Wherever the string "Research" appears in the records, return the line that holds it.

(Collected data entries)
- - - -
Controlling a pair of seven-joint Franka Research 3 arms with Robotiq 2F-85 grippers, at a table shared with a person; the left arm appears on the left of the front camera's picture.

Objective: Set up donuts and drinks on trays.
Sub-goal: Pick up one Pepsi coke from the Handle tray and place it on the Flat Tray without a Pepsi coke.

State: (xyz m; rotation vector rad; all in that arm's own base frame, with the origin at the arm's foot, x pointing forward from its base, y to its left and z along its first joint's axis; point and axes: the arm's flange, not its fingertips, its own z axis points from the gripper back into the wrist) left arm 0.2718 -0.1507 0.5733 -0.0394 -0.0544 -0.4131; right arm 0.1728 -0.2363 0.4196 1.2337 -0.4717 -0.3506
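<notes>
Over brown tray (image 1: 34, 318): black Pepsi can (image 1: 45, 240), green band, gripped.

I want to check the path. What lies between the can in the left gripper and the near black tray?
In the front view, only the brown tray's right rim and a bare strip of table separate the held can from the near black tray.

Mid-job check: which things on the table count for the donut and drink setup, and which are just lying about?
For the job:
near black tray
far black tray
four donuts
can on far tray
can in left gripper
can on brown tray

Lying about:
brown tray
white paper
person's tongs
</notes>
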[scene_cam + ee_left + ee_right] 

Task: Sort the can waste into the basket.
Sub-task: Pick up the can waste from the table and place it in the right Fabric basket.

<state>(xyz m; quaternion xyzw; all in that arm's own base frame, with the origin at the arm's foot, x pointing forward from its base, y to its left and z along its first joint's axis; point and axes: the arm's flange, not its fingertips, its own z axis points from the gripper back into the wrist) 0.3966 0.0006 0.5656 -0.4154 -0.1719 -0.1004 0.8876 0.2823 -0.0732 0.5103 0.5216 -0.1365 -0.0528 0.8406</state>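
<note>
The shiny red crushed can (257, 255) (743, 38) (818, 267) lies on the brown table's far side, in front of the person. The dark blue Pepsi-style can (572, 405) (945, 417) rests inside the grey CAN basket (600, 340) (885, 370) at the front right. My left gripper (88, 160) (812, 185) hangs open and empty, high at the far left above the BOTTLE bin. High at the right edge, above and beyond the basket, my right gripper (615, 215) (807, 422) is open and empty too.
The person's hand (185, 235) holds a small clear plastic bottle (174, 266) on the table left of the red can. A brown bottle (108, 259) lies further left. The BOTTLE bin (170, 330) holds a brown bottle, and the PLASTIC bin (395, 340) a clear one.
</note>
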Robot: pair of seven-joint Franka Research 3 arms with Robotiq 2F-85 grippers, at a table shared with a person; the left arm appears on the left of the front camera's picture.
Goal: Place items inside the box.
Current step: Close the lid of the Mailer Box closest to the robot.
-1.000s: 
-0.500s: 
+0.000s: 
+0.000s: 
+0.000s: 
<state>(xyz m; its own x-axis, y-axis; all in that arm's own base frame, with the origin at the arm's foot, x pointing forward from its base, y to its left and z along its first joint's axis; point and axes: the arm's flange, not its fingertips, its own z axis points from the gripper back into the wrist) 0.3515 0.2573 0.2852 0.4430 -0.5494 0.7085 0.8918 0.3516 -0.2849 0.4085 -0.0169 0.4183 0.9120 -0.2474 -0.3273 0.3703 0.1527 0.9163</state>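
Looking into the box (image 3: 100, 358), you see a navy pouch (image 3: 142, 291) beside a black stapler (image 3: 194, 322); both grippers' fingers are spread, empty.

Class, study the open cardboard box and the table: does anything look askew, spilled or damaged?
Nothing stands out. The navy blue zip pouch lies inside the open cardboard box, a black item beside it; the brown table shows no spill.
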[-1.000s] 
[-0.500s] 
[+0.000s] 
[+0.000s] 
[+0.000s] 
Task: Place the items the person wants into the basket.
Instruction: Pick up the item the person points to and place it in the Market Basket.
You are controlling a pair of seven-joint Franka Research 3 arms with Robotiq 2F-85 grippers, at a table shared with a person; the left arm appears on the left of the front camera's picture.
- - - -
- **Task result**:
Controlling a pair of seven-joint Franka Research 3 arms with Robotiq 2F-85 grippers, at a table shared with a person; the left arm appears on the left of the front camera's picture.
Robot: pair of seven-joint Franka Research 3 arms with Robotiq 2F-85 grippers, at a table shared with a person; the left arm appears on the left of the front camera's picture.
You are controlling a pair of seven-joint Franka Research 3 arms with Robotiq 2F-85 grippers, at a table shared with a person; the left arm appears on the left of the front camera's picture.

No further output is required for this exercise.